--- WHAT YOU HAVE TO DO ---
Exactly as written, return every line of the data below apart from the pictures.

--- DATA BLOCK ---
/---

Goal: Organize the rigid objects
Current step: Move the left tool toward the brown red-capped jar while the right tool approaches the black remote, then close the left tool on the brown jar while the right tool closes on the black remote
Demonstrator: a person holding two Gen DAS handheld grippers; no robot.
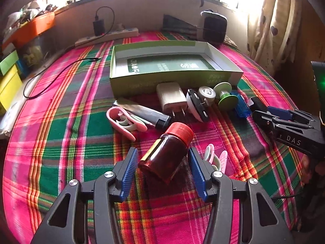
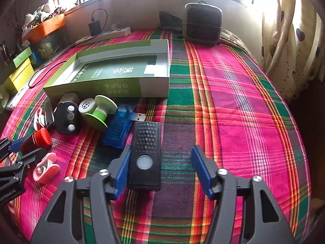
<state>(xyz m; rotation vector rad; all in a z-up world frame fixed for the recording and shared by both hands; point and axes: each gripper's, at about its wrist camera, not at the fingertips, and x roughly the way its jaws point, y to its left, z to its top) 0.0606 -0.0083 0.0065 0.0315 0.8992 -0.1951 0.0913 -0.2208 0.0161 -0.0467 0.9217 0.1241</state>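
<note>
A brown bottle with a red cap (image 1: 166,152) lies on the plaid cloth between the open blue pads of my left gripper (image 1: 163,158); neither pad touches it. It also shows in the right wrist view (image 2: 36,140). A black flashlight-like device (image 2: 145,152) lies between the open pads of my right gripper (image 2: 160,158), touching the left pad (image 2: 122,166). The right gripper shows in the left wrist view (image 1: 270,114). An open green box (image 1: 174,65), empty inside, sits behind the clutter.
Before the box lie a white charger (image 1: 171,97), a grey-black lighter (image 1: 142,111), a black disc (image 1: 198,105), a green spool (image 1: 225,96), a blue USB tester (image 2: 118,128) and pink clips (image 1: 124,122). A black speaker (image 2: 202,24) and power strip (image 1: 107,36) stand behind.
</note>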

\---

--- RESULT OF THE TASK ---
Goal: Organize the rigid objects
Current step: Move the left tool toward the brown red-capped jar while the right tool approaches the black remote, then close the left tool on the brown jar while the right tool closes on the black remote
Demonstrator: a person holding two Gen DAS handheld grippers; no robot.
<state>(xyz m; rotation vector rad; all in a z-up world frame fixed for the recording and shared by both hands; point and axes: each gripper's, at about its wrist camera, not at the fingertips, and x roughly the way its jaws point, y to its left, z to its top) 0.0606 -0.0083 0.0065 0.0315 0.8992 -0.1951 0.0913 -0.2208 0.0161 -0.0467 0.9217 0.1241</state>
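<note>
A brown bottle with a red cap (image 1: 166,152) lies on the plaid cloth between the open blue pads of my left gripper (image 1: 163,158); neither pad touches it. It also shows in the right wrist view (image 2: 36,140). A black flashlight-like device (image 2: 145,152) lies between the open pads of my right gripper (image 2: 160,158), touching the left pad (image 2: 122,166). The right gripper shows in the left wrist view (image 1: 270,114). An open green box (image 1: 174,65), empty inside, sits behind the clutter.
Before the box lie a white charger (image 1: 171,97), a grey-black lighter (image 1: 142,111), a black disc (image 1: 198,105), a green spool (image 1: 225,96), a blue USB tester (image 2: 118,128) and pink clips (image 1: 124,122). A black speaker (image 2: 202,24) and power strip (image 1: 107,36) stand behind.
</note>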

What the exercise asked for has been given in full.